EXERCISE REQUIREMENTS: With both ends included, repeat exactly the lines of the entries below from the one containing "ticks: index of" down to the one containing "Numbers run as", and no others.

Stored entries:
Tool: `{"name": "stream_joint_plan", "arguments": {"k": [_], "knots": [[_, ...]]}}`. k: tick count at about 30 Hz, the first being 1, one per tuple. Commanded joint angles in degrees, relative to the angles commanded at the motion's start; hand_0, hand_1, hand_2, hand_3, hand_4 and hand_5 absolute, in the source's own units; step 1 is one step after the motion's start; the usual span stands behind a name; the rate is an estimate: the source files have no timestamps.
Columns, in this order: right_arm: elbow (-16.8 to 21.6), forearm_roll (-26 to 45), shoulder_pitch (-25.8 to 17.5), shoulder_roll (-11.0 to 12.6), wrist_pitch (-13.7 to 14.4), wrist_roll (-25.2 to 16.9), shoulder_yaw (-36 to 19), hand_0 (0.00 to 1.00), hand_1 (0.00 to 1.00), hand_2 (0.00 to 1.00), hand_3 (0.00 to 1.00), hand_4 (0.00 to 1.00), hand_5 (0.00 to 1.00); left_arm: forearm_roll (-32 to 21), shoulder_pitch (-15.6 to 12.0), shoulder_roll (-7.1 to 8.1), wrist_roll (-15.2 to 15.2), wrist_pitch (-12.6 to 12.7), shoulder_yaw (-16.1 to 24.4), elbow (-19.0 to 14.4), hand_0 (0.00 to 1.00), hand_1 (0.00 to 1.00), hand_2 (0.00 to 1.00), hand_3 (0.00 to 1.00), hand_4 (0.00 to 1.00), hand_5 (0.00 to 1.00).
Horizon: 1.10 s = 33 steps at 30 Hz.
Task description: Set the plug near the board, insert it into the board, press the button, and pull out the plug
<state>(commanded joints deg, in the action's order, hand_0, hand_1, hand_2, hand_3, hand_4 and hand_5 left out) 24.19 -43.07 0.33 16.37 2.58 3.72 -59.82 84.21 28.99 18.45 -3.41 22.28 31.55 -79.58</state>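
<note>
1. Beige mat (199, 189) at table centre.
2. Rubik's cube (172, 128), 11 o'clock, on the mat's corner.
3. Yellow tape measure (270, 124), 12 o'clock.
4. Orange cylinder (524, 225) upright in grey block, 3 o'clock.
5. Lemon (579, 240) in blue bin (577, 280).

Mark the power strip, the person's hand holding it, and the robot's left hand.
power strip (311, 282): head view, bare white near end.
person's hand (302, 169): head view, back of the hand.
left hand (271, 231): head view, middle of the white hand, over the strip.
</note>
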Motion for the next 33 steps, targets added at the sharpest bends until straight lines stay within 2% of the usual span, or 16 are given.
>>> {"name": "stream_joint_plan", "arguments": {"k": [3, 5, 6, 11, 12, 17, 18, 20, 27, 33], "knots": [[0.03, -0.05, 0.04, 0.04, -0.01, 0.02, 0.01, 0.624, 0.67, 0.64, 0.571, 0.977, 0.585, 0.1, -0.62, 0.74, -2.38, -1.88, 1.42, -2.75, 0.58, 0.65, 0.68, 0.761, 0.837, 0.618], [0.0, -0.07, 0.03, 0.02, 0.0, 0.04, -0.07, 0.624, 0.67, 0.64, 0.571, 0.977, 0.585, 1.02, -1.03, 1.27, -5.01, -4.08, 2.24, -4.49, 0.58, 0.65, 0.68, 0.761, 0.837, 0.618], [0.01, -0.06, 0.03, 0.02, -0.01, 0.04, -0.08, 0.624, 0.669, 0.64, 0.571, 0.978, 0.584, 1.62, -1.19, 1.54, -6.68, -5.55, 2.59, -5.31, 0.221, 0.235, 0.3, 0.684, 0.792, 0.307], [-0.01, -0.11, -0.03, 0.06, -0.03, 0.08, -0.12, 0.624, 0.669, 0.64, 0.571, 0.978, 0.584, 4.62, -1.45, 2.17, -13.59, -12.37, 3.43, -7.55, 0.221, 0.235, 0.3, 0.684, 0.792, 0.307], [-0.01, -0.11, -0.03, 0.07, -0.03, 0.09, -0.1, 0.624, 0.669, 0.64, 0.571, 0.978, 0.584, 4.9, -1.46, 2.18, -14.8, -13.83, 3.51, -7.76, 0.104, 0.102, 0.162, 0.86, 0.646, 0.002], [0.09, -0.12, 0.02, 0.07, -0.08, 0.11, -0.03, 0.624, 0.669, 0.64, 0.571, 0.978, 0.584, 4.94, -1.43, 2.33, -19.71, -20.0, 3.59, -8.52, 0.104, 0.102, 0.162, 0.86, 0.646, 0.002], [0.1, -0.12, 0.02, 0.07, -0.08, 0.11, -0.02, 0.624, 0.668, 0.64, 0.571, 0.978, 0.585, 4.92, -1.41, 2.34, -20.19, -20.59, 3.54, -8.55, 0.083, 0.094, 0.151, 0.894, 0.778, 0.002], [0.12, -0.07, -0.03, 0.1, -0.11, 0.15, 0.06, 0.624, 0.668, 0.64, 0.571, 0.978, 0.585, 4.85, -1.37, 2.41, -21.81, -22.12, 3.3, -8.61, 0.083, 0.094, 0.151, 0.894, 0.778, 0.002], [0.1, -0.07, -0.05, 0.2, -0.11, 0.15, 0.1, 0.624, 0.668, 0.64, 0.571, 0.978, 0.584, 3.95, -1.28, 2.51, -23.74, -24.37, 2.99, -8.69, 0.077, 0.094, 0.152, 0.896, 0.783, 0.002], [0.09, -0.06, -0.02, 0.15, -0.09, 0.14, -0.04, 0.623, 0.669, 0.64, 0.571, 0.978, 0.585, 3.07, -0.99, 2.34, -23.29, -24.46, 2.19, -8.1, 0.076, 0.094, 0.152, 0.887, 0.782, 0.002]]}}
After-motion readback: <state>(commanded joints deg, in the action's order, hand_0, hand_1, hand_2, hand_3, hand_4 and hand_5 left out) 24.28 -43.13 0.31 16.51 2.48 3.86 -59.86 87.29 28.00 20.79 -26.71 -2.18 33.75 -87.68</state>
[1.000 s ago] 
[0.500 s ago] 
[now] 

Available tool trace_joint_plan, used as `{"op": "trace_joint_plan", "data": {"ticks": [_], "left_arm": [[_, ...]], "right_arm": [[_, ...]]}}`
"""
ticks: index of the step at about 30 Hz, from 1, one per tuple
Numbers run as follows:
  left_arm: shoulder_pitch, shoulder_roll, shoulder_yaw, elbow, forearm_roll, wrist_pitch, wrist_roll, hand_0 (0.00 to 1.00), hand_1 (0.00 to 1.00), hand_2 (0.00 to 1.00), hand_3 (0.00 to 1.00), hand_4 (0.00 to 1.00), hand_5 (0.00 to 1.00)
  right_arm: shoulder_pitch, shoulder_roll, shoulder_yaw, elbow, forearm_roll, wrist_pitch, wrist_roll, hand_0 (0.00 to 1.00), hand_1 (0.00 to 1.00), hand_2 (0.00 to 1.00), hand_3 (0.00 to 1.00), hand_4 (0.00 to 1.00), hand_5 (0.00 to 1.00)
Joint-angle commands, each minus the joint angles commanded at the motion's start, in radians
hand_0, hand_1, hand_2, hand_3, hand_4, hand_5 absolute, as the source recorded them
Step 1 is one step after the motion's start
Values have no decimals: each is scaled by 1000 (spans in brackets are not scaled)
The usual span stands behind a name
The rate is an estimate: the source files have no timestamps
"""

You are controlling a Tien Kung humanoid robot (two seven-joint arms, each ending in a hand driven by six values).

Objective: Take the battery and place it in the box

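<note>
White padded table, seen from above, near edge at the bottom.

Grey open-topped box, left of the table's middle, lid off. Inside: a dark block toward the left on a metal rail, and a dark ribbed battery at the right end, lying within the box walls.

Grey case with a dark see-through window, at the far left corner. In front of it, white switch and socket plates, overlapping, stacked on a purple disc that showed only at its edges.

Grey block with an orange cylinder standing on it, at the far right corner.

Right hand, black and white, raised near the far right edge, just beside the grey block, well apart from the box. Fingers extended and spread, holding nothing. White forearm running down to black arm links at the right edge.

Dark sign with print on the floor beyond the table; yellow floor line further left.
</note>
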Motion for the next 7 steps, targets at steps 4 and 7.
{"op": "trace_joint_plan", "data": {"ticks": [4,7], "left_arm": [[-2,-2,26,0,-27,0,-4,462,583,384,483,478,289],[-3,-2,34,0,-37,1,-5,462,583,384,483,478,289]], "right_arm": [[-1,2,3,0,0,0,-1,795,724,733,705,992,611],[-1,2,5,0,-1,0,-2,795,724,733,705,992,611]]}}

SOLUTION TO THIS PROBLEM:
ticks: index of the step at about 30 Hz, from 1, one per tuple
Numbers run as follows:

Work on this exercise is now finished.